Incontrare il popolo, Francesco e le udienze generali
Alessandro Gisotti
Centottantanove. Tanti sono i giorni che separano l’ultima udienza generale con i fedeli in Piazza San Pietro, il 26 febbraio scorso, da quella che si svolgerà il 2 settembre nel Cortile di San Damaso del Palazzo Apostolico. Un tempo lungo, sembrato perfino più lungo, perché le udienze generali grazie alle catechesi e forse ancora di più ai gesti e ai “fuori programma” di Francesco sono diventate un appuntamento atteso e seguito non solo dai fedeli cattolici, ma pure da tanti che, anche se lontani dalla Chiesa, si sono messi in ascolto del Papa. Come nel caso delle Messe mattutine a Casa Santa Marta, anche le udienze generali - oltre trecento ormai - si caratterizzano innanzitutto per l’incontro con il Popolo di Dio. Quello è il cuore. Tanto sono brevi le omelie, pronunciate nelle Messe del mattino, quanto brevi sono le catechesi delle udienze generali spesso arricchite da aggiunte a braccio e non di rado da dialoghi con l’uditorio presente. “Se si legge – ha del resto affermato una volta - non si può guardare la gente negli occhi”.
Francesco dedica invece un tempo lungo, a volte sorprendentemente lungo, all’incontro con le persone e in particolare con i più deboli, i malati, i sofferenti. Gli ultimi diventano i primi. Alcuni di questi incontri, per il messaggio che ne è scaturito, hanno travalicato la sfera della relazione individuale per assumere un valore universale. E’ il caso dell’abbraccio del Papa a Vinicio, un uomo sfigurato da una terribile malattia, la neurofibromatosi, al termine dell’udienza generale del 6 novembre 2013. Le immagini di quel momento in Piazza San Pietro hanno fatto il giro del mondo testimoniando, più di mille parole, cosa intenda Francesco quando chiede a tutti i cristiani, nessuno escluso, di toccare in chi soffre le piaghe di Cristo. Nelle udienze generali non si può in effetti separare la parola dal gesto del Papa perché la prima è la premessa del secondo che, a sua volta, la rafforza e la rende tangibile. Così come nel vedere il Pastore con le sue pecore, quasi un tutt’uno con il suo gregge, si comprende che non si può separare il singolo fedele dalla comunità ecclesiale. “Nella Chiesa – sottolinea Francesco proprio in una udienza generale, quella del 25 giugno 2014 – non esiste il fai da te, non esistono battitori liberi”, perché “essere cristiano significa appartenenza alla Chiesa. Il nome è cristiano, il cognome è appartenenza alla Chiesa”.

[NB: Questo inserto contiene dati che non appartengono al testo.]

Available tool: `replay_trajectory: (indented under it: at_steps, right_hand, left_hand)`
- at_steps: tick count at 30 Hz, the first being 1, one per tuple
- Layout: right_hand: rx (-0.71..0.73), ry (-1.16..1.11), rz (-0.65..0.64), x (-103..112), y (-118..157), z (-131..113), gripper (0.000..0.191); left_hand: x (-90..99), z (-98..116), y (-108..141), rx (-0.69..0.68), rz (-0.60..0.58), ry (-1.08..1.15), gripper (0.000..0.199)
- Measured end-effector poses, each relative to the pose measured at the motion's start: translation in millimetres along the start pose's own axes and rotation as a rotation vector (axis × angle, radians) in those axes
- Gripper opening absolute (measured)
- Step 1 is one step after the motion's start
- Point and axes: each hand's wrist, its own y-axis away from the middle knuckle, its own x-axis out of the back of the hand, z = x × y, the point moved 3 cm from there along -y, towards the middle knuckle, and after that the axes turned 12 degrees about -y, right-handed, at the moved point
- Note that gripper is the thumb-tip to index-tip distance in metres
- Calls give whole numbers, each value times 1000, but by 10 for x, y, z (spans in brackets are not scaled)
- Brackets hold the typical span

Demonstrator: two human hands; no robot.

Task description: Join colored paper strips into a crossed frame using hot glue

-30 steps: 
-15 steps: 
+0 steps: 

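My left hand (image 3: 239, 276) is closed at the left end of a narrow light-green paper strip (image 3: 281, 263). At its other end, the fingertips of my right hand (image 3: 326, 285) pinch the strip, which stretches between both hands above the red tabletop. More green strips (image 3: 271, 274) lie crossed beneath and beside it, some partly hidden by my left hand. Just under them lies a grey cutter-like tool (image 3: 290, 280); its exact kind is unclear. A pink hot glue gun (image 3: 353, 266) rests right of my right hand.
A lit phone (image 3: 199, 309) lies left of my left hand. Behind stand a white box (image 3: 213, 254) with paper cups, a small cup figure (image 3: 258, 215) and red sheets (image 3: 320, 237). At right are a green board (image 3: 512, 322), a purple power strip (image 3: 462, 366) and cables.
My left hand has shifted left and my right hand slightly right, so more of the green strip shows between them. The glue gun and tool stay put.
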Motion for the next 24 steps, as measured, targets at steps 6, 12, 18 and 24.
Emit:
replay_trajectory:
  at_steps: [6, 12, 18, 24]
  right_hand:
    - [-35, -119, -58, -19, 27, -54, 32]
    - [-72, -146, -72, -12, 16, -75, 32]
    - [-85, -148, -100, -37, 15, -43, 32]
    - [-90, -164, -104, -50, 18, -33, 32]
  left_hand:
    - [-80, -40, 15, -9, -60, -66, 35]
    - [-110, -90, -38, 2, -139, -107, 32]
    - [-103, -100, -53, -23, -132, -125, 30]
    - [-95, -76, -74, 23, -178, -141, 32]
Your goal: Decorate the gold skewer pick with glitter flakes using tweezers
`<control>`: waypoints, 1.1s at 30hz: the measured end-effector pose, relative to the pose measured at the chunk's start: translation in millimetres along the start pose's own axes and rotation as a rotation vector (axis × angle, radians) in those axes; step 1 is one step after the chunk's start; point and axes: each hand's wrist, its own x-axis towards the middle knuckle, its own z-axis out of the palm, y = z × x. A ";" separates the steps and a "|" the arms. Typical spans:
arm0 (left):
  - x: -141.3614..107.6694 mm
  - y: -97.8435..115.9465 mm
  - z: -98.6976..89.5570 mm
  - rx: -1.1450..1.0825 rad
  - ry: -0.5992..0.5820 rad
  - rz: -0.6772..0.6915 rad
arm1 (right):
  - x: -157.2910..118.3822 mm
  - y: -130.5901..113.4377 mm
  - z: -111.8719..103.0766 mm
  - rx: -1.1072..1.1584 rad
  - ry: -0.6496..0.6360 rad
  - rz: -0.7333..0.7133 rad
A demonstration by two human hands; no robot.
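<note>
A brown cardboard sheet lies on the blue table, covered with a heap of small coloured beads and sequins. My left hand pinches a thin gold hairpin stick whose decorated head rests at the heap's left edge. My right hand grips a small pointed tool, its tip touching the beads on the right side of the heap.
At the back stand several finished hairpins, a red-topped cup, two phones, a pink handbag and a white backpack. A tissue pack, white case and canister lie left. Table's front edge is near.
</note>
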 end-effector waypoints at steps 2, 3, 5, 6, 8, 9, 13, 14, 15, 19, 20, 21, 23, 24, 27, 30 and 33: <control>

Altrettanto significativo è il linguaggio utilizzato nelle udienze del mercoledì, in sintonia con quanto accade nelle omelie di Santa Marta. Il Papa si sofferma infatti sui temi centrali della vita cristiana ricorrendo sempre a un linguaggio semplice e comprensibile a tutti che coglie l’essenziale della fede in Gesù Cristo. In un tempo segnato dall’analfabetismo religioso, il Papa si fa “catechista” e spiega in modo diretto, senza subordinate concettuali, perché l’incontro con il Signore cambia la vita e ci apre ad una speranza che non muore mai. In questi sette anni e mezzo, d’altro canto, i cicli delle sue catechesi hanno abbracciato uno spazio molto ampio: dai Sacramenti alla Misericordia, dall’Eucaristia ai Comandamenti, e Francesco non ha mancato di offrire le sue meditazioni anche su questioni fondamentali del vissuto quotidiano: dalla famiglia alla pace, dal richiamo ad un’economia giusta e solidale all’ultimo ciclo di catechesi, iniziato il 5 agosto scorso, incentrato sul tema “Guarire il mondo”.
Il Papa sa che la Chiesa non ha “ricette” pronte per uscire dalla crisi, ma – con queste ultime riflessioni – vuole condividere con tutte le persone di buona volontà uno sguardo cristiano per affrontare le questioni che la pandemia ha messo in rilievo, soprattutto le “malattie sociali”, un virus perfino più arduo da sconfiggere del Covid 19. Sicuramente, seppur in un contesto e con modalità inedite, l’incontro con la gente, con il Popolo di Dio di cui, tante volte ha confidato, sente di aver bisogno lo aiuterà a donarci una prospettiva di speranza, di guarigione e rinnovamento. Una prospettiva che muove dalla convinzione, espressa nella Statio Orbis del 27 marzo scorso, che “nessuno si salva da solo” e che dunque solo camminando insieme, solo sentendosi gli uni fratelli degli altri, potremo uscire migliori da questo tempo di prova.